シノンは必死に笑いを堪えているように見え、シャナはそれで事情を理解した。
(確かにシノンに口止めをしたのは俺だが、まじか、こうきたか……
まあこんな公衆の面前で俺に喧嘩を売れば、
名前を売るというキリトの目的にも貢献出来る、これはもう仕方ないか……)
シャナはそう考え、キリトの挑発に乗る事にした。
(まあ俺と敵対してると分かれば、キリトがあのキリトだと思われる確率も下がるだろう)

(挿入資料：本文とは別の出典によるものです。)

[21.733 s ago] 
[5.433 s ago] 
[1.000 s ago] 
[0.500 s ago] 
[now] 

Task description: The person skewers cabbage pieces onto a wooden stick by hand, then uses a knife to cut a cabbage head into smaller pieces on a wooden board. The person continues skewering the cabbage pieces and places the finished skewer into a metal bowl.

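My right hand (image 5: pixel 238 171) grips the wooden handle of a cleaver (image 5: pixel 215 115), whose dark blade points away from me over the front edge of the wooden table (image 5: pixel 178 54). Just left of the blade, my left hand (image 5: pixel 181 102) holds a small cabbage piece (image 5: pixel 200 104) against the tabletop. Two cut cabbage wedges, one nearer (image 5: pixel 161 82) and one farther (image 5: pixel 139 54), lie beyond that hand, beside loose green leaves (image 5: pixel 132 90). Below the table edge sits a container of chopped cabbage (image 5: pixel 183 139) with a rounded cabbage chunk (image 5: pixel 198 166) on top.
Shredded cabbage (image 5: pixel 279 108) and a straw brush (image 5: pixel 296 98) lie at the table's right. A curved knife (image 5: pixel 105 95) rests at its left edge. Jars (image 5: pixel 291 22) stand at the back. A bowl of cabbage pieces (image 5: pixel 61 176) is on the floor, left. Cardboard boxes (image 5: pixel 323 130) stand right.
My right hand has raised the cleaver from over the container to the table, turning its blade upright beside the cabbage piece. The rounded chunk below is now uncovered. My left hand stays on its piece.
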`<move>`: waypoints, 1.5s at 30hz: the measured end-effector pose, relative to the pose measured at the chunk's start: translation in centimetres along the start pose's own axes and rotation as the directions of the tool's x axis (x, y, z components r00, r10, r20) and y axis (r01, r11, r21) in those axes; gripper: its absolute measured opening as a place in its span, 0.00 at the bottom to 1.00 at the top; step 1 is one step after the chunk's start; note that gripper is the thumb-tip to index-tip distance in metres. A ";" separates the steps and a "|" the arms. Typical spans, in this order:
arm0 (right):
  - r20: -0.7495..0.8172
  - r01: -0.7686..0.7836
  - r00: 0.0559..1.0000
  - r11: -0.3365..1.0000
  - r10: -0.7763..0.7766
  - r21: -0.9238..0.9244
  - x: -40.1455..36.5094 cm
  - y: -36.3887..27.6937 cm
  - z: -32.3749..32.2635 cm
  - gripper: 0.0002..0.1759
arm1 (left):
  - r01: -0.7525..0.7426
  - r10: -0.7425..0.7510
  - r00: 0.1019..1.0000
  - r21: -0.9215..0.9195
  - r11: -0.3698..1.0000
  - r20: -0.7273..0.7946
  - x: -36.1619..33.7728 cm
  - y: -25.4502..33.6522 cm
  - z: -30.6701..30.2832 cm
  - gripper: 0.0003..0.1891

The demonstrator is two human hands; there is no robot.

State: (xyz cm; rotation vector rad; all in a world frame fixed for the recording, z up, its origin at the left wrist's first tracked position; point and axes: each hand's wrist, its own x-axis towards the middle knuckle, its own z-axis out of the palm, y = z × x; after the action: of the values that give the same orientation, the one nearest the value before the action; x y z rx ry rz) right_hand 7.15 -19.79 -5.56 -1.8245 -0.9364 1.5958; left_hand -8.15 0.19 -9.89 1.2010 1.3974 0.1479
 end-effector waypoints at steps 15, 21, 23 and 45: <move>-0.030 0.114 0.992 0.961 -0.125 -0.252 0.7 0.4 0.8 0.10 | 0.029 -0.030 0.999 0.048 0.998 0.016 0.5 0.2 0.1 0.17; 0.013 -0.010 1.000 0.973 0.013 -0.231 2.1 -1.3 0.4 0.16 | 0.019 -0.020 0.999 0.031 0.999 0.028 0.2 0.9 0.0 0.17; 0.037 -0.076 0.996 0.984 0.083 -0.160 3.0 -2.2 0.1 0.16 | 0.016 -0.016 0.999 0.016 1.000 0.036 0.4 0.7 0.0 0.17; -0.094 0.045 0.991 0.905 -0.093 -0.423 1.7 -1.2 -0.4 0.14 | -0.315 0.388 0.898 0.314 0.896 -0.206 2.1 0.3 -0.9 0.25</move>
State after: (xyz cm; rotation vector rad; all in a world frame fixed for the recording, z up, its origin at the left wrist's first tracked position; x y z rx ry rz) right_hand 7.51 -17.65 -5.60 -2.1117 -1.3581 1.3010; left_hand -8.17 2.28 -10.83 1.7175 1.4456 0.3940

シャナはこうも考えたのだが、BoBでキリトが銃を使わないという、
予想もつかない手段をとった為、ステルベンに一発で正体を見破られ、
結果的にこの努力は無に帰す事になる。
「お前に出来るのか?」
「余裕だ余裕」
「そうか、ならば受けてたつ!」
その光景を見ていた周りのプレイヤー達は、口々にこう囃し立てた。
「おい見ろ、あのお嬢ちゃんシャナに挑戦したぜ」
「やるなぁ、まあ負けるだろうけどな!」
「頑張れよ、姉ちゃん!」
「シャナ、手加減してやれよ!」
その騒ぎを聞きつけたのか、
たまたまその場にいたとある女性がシャナにしなだれかかった、ミサキである。
「あらシャナ様、私を放っておいて、こんな子供にお熱なんですか?」
「ミ、ミサキさん……」
「随分たぎってらっしゃいましたわね、私もそのほとばしりを直接感じてみたいですわぁ、
実は私もBoBに出ますのよ、ですので壮行会という事で、
良かったら今夜うちに顔を出して下さってもよろしいですのよ」
その様子を見ていたシノンにじろっと睨まれ、シャナはやんわりとそれを断ろうとした。
「あ、いや、今夜はちょっと……」
「うふ、それじゃあ別の日にお待ちしておりますわ」
そうまるで約束したかのような事を言うだけ言って、ミサキは去っていった。
そんなシャナの姿を見たキリトは言った。
「お前はやっぱり節操が無いな!俺の親友も凄くモテるけど、
同じモテるにしても、やっぱりお前はあいつとは大違いだな!」
「親友って誰の事?」
そこにシノンが面白そうな顔でそう突っ込んだ。
「そりゃもちろんハチ……あ、いやいや、とにかく親友だ!」
(キリト、それ俺!俺だから!)
そんなシャナの心の叫びはキリトには届かず、
キリトはシャナを睨んだままシノンに声を掛けた。
「それじゃシノン、行こうぜ、アイテムの使い方のレクチャーを頼む」
「あ、う、うん」
そしてキリトは去っていき、シャナはシノンにすれ違い様に言った。
「お前……後で覚えてろよ……」
「あら、良かったら今夜うちに顔を出して下さってもよろしいですのよ」
シノンはそのシャナの言葉に、ミサキの真似をしながらそう返した。
「え?いや……」
だがシノンはシャナの返事を聞かず、そのまま逃げるように去っていった。
「あいつ、変な事ばかり覚えやがって……まあしかし報告も聞いておかないとか……
仕方ない、眠りの森の帰りに顔だけ出すか……」
そしてシャナはそのままログアウトし、ベッドの上で目を覚ました。
「八幡君、お帰り!」
「戻りました、何か変わりは無いですか?」
「えっと、ゼクシード君が呼んでるみたいだよ」
「分かりました、今度はそっちに行ってみます」
「今日は忙しいね」
そう言ってめぐりはクスッと笑った。
「まあこういう日もたまにはありますよ、それじゃあ行ってきます」
八幡はそう言って再びアイ達の下へと向かった。
「ふう、今日はこのくらいにしておこうぜ」
「だな、あんまり根を詰めるのも良くないからな」
「はい、ゼクシード先生、シャナ先生!」
「今日やった事は頭の中で復習しておいてくれ、それじゃあまた明日」
ゼクシードはそう言いながら扉を抜け、自分の家へと戻っていった。
「ゼクシードの奴はどうだった?」
シャナは二人にそう尋ねた。
「凄く分かりやすい教え方だったわね」
「八幡が言うほどおかしな人じゃなかったよ」
「そうか……あいつも自分がこんな状況になって、何か意識改革でも起こったのかねぇ」
そして八幡も二人に別れを告げ、その日はログアウトした。
「さて……詩乃の所に顔を出すか……」
そして八幡は、詩乃の家へと向かった。